AN EFFICIENT DEEP LEARNING APPROACH FOR GROUND POINT FILTERING IN AERIAL LASER SCANNING POINT CLOUDS

A. Nurunnabi1, F. N. Teferle1, J. Li2, R. C. Lindenbergh3, and A. Hunegnaw1 A. Nurunnabi et al.
  • 1Geodesy and Geospatial Engineering, Faculty of Science, Technology and Medicine, University of Luxembourg, 6, rue Richard Codenhove-Kalergi, L-1359, Luxembourg
  • 2Geography and Environmental Management, University of Waterloo, Waterloo ON N2L 3G1, Canada
  • 3Geosciences and Remote Sensing, Faculty of Civil Engineering and Geosciences, Delft University of Technology, 2628 CN Delft, The Netherlands

Keywords: Classification, CNN, Feature Extraction, LiDAR, Local Feature, Neural Network, PointNet, Semantic Analysis

Abstract.
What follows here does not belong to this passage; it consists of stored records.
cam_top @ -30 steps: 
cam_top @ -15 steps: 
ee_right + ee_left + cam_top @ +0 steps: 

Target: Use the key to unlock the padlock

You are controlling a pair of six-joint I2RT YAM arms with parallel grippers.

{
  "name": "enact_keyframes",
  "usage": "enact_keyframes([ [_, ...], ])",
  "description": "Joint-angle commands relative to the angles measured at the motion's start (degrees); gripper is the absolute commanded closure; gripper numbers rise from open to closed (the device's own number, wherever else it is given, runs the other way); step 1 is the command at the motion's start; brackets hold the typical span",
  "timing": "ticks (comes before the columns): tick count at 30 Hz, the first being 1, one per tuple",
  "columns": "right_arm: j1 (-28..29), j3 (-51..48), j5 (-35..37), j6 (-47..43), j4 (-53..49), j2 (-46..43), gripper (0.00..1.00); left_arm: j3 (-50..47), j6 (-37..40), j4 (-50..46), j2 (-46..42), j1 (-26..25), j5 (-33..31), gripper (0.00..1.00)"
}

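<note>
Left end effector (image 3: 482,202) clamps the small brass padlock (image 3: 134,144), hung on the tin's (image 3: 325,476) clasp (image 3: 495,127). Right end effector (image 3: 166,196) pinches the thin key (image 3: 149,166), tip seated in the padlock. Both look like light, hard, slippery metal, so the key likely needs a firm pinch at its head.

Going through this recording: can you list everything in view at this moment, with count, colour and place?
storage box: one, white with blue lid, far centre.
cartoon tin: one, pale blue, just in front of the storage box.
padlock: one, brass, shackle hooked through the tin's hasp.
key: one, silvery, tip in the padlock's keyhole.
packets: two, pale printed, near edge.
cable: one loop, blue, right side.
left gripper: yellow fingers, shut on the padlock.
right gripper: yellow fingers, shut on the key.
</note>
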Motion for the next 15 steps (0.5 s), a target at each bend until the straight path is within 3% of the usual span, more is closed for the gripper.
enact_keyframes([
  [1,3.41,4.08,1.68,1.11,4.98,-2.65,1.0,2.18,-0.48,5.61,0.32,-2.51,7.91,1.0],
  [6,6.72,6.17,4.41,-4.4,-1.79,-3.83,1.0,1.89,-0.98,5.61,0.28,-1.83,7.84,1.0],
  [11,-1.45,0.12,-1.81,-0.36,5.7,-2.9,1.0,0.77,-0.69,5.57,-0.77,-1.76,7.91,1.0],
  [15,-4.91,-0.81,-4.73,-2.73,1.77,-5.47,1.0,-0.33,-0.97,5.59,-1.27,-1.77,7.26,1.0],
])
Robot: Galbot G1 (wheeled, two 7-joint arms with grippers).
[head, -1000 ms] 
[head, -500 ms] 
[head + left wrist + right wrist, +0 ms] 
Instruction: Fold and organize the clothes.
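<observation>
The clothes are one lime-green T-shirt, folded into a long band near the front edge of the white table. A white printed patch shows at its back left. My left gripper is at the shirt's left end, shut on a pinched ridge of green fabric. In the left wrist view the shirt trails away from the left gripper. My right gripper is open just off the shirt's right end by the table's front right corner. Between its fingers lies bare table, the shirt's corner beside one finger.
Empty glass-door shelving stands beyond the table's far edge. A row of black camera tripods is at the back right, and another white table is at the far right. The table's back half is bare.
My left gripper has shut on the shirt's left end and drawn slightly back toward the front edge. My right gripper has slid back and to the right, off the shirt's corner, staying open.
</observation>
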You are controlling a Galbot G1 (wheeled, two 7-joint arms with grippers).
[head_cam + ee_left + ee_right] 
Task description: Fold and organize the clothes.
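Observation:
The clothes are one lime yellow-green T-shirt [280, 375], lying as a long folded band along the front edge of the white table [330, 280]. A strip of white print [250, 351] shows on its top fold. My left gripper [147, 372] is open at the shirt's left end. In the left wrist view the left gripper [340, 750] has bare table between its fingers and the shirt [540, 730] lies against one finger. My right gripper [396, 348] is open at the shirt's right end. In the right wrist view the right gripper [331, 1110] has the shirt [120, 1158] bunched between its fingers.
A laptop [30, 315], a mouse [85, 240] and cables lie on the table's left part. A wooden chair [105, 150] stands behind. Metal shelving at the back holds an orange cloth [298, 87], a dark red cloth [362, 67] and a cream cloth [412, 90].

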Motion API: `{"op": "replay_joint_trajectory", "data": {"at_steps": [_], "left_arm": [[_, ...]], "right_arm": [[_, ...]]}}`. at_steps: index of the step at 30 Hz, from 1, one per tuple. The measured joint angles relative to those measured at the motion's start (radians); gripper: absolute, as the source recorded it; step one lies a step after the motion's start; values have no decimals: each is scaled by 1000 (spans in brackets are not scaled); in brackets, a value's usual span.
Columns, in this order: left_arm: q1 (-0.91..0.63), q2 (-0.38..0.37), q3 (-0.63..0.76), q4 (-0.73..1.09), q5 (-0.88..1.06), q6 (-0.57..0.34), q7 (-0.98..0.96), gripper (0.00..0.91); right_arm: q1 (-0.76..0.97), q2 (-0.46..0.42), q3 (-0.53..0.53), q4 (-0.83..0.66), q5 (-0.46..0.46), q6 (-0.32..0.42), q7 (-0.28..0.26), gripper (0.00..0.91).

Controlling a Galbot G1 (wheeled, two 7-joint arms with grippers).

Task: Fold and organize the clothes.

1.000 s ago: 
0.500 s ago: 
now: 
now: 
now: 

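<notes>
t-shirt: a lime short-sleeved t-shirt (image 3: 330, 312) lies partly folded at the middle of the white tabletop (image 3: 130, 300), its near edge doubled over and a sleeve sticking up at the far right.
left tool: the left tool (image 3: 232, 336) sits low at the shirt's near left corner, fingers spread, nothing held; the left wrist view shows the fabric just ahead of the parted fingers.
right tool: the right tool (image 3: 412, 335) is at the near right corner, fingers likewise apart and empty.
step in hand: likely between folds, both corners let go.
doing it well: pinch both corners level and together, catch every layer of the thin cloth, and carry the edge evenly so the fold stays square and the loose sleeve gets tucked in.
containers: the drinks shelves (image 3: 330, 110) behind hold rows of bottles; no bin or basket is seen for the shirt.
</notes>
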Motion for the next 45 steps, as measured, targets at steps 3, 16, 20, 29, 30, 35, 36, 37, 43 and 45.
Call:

Ground surface extraction is one of the classic tasks in airborne laser scanning (ALS) point cloud processing that is used for three-dimensional (3D) city modelling, infrastructure health monitoring, and disaster management. Many methods have been developed over the last three decades. Recently, Deep Learning (DL) has become the most dominant technique for 3D point cloud classification. DL methods used for classification can be categorized into end-to-end and non end-to-end approaches. One of the main challenges of using supervised DL approaches is getting a sufficient amount of training data. The main advantage of using a supervised non end-to-end approach is that it requires less training data. This paper introduces a novel local feature-based non end-to-end DL algorithm that generates a binary classifier for ground point filtering. It studies feature relevance, and investigates three models that are different combinations of features. This method is free from the limitations of point clouds’ irregular data structure and varying data density, which is the biggest challenge for using the elegant convolutional neural network. The new algorithm does not require transforming data into regular 3D voxel grids or any rasterization. The performance of the new method has been demonstrated through two ALS datasets covering urban environments. The method successfully labels ground and non-ground points in the presence of steep slopes and height discontinuity in the terrain. Experiments in this paper show that the algorithm achieves around 97% in both F1-score and model accuracy for ground point labelling.